Namensgebend für den Matilda-Effekt ist die Sufragette Matilda Joslyn Gage, die bereits im 19. Jahrhundert vehement für Frauenrechte eintrat und kritisierte, dass die akademischen Leistungen von Frauen zu wenig Anerkennung erfahren würden. Die Historikerin Margaret W. Rossiter führte den „Matilda-Effekt“ Anfang der 1990er Jahre in die akademische Debatte ein. Anhand prägnanter Beispiele aus der Wissenschaftsgeschichte zeigte Rossiter auf, wie schwierig es für Frauen seit jeher war, die ihnen zustehende akademische Anerkennung zu erfahren. Seitdem wurde in zahlreichen empirischen Studien belegt, dass von Frauen produzierte Erkenntnisse weniger Aufmerksamkeit in der Wissenschaftsgemeinde erfahren.

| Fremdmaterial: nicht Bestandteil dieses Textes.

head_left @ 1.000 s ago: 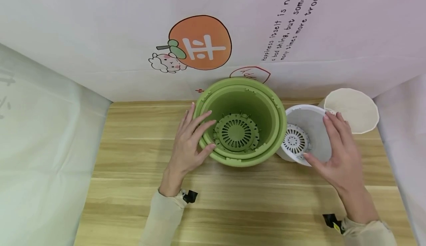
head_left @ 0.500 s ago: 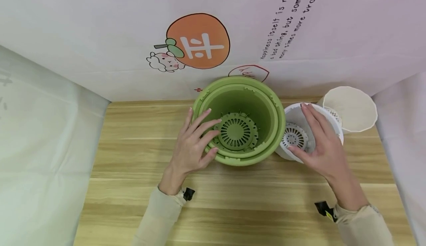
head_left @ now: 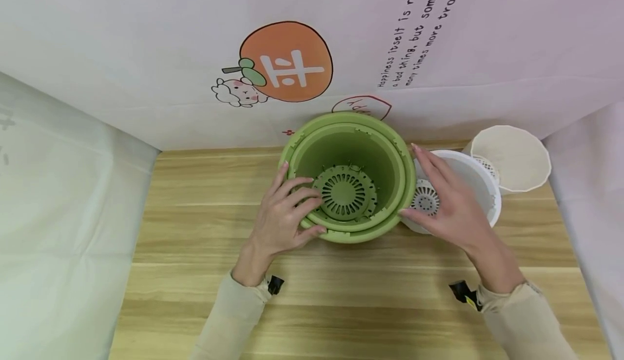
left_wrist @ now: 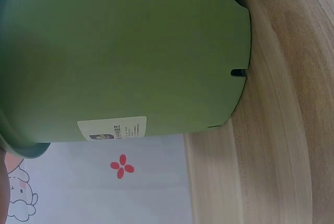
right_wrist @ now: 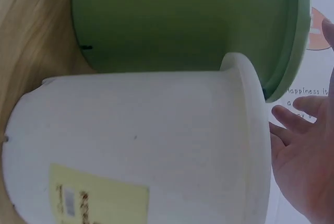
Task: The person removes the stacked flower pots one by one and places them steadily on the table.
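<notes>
In the head view a green plastic flower pot (head_left: 358, 236) stands upright, a second green rim (head_left: 356, 128) nested inside its own. The slotted base (head_left: 343, 192) shows at the bottom. My left hand (head_left: 285, 214) lies over the left rim, fingers bent loosely across it and the thumb at the front edge. A white flower pot (right_wrist: 130, 109) stands close against the green one's right side. Above its mouth hovers my right hand (head_left: 453, 203), fingers and thumb spread, fingertips right at the green pot's right rim. The right wrist view shows that hand (right_wrist: 308, 156) above the rims.
A cream pot (head_left: 512, 159) stands behind the white one at the back right. All of them are on a wooden tabletop (head_left: 209, 230). A printed white cloth (head_left: 161, 51) hangs behind, and pale cloths flank both sides.
My right hand has moved left, from the white pot's right rim across its mouth to the green pot's right rim. The left hand's fingers have bent a little more.
</notes>
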Available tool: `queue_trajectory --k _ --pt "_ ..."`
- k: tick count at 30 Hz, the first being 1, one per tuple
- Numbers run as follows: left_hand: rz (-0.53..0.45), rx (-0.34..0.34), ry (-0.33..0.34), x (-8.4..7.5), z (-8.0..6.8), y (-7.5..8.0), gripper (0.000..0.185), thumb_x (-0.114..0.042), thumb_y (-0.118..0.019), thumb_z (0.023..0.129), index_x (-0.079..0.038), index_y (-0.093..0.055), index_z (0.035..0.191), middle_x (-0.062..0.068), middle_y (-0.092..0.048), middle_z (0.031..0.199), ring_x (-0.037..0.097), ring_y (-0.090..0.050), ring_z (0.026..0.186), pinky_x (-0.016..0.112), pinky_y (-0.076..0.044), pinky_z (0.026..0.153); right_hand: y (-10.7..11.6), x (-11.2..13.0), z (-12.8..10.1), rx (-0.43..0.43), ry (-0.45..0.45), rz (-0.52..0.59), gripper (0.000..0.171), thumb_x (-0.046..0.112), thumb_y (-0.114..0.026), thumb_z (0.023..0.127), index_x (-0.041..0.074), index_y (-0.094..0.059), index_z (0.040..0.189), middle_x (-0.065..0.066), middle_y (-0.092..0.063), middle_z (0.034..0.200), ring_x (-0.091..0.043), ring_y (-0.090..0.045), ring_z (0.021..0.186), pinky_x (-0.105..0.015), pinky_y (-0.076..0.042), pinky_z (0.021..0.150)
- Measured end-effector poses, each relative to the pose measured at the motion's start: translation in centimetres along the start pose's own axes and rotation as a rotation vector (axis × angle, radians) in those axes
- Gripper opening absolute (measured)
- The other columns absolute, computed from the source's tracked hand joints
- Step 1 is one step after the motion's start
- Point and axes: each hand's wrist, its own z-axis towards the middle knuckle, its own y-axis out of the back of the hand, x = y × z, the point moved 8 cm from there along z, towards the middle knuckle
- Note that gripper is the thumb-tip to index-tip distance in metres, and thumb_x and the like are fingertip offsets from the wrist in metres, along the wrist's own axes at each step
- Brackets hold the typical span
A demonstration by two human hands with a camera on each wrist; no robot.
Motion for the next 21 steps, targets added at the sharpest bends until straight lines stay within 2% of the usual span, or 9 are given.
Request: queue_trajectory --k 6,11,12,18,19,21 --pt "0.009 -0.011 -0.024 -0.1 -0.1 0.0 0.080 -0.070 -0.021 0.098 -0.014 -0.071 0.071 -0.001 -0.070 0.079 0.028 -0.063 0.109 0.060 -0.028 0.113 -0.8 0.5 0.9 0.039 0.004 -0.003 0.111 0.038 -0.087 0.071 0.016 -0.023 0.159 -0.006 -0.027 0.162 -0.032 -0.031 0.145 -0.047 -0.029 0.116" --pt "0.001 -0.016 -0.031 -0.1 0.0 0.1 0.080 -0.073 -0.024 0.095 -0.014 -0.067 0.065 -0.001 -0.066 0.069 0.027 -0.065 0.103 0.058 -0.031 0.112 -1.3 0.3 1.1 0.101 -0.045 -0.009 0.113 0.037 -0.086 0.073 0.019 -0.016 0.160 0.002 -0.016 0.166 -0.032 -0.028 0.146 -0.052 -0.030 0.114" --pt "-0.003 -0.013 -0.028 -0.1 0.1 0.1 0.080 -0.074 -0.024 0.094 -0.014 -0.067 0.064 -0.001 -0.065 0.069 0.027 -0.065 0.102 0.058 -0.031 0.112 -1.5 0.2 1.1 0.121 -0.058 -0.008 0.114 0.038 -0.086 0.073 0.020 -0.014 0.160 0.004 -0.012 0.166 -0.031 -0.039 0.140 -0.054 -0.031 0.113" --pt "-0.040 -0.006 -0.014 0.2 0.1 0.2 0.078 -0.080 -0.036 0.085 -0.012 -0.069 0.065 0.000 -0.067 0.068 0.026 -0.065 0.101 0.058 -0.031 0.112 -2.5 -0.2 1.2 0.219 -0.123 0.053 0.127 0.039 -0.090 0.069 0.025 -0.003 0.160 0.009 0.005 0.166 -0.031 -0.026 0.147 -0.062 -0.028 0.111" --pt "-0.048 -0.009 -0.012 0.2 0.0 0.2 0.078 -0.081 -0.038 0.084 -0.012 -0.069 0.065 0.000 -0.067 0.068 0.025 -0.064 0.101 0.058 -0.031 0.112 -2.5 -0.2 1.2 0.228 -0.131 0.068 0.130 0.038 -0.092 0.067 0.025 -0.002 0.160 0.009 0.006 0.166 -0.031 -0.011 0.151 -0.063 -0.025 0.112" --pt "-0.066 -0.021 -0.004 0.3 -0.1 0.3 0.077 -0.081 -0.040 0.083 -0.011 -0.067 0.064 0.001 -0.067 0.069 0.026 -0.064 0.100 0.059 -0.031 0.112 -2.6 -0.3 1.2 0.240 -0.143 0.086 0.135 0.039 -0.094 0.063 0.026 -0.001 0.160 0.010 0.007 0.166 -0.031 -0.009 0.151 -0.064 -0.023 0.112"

Von besonderer Brisanz ist dabei die Ungleichbehandlung der Geschlechter in der Zitationspraxis, der sogenannte Gender Citation Gap: „Zitationen sind nicht nur das zentrale Element wissenschaftlicher Kommunikation, sondern auch ein bedeutendes Medium der akademischen Reputationsverteilung. Kurzum: Über das Zitieren und Nicht-Zitieren wird wissenschaftliche Anerkennung verteilt und vorenthalten“, erklärt Prof. Dr. Malte Steinbrink, Inhaber des Lehrstuhls für Anthropogeographie der Universität Passau. Auch Entscheidungen über Stellenbesetzungen und -entfristungen, Stipendien und Forschungspreise würden häufig mit Blick auf Publikations- und Zitationszahlen der jeweiligen Forschenden getroffen.
Prof. Dr. Malte Steinbrink, Philipp Aufenvenne, Christian Haase und Max Pochadt untersuchten in ihrer Studie, ob es auch in der Humangeographie einen Gender Citation Gap gibt. Mittels einer Netzwerkanalyse nahmen sie die Zitationsbeziehungen innerhalb der deutschsprachigen humangeographischen Professoren- und Professorinnenschaft in den Blick. Ihre Studie belegt einen klaren „Matilda-Effekt“. Weibliche Professoren werden signifikant weniger oft zitiert als ihre männlichen Kollegen. Der Gender Citation Gap beruht allerdings nicht allein auf der Zitierpraxis der Männer, sondern auch Professorinnen zitieren überproportional häufig Männer. Weibliche Namen entfalten in wissenschaftlichen Kreisen bislang offenbar nicht die gleiche „Orientierungswirkung“ wie männliche. Die eigentlichen Ursachen für diesen Gender Bias müssten noch tiefergehend erforscht werden, so Philipp Aufenvenne: „An dieser Stelle sind disziplinhistorische Untersuchungen sowie qualitative Mikrostudien notwendig, um Licht ins Dunkel der Zitierpraxis und der zugrundeliegenden Motive zu bringen.“ Die Forscher wollen mit ihrer Studie insbesondere die Diskussion darüber anregen, wie wissenschaftspraktisch und -politisch mit dem Gender Citation Gap umzugehen ist, ohne dabei z. B. mit „Zitierquoten“ die Grundpfeiler der Wissenschaftsfreiheit zu gefährden.